His mother raised her expertly-drawn brows, red lips pursed, but she quickly shifted to a full-blown smile when she faced Ushijima, who was hovering just outside the passenger door. “Thank you for taking care of my son, Ushijima-kun.”
“It’s no problem at all, Shirabu-san.” Ushijima responded with a bow, ever polite, before turning to him. “Have a good night, Shirabu.”
There was so much Shirabu wanted to say: maybe, let’s do this again next time? with a flirtatious smile just barely edging on suggestive. He wanted to keep pushing, wanted to try his luck a little bit more to see what it got him, but at the same time he was happy. He was inexplicably happy and content and completely fine to wallow in the fizzy giddiness in his belly, the glowing warmth still tingling on his back.
He smiled, completely open and unguarded with how it split open his face and squinted his eyes until he couldn’t see. “I already did. Thank you for tonight, Ushijima-san.”

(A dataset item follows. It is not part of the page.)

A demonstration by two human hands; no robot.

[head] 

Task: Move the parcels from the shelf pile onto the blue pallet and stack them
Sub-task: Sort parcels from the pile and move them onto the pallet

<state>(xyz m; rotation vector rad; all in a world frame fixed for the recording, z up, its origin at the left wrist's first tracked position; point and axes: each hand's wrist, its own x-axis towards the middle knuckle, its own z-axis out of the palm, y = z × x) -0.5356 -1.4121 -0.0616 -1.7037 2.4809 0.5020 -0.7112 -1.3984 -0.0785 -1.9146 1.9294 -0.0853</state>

And this time it was unmistakable. Ushijima smiled at him. Thin lips curved into a sweet little arc. And dear god, it made Shirabu want to kiss him.
Ushijima waved goodbye and bid a final have a safe drive before Shirabu rolled up the window, eyes still magnetized to the shrinking image of Ushijima in the rearview mirror, a dazed smile on his face.
(The spell was rudely and immediately broken when his mother chirped in with a bright You never told me you had a boyfriend, Kenjirou!)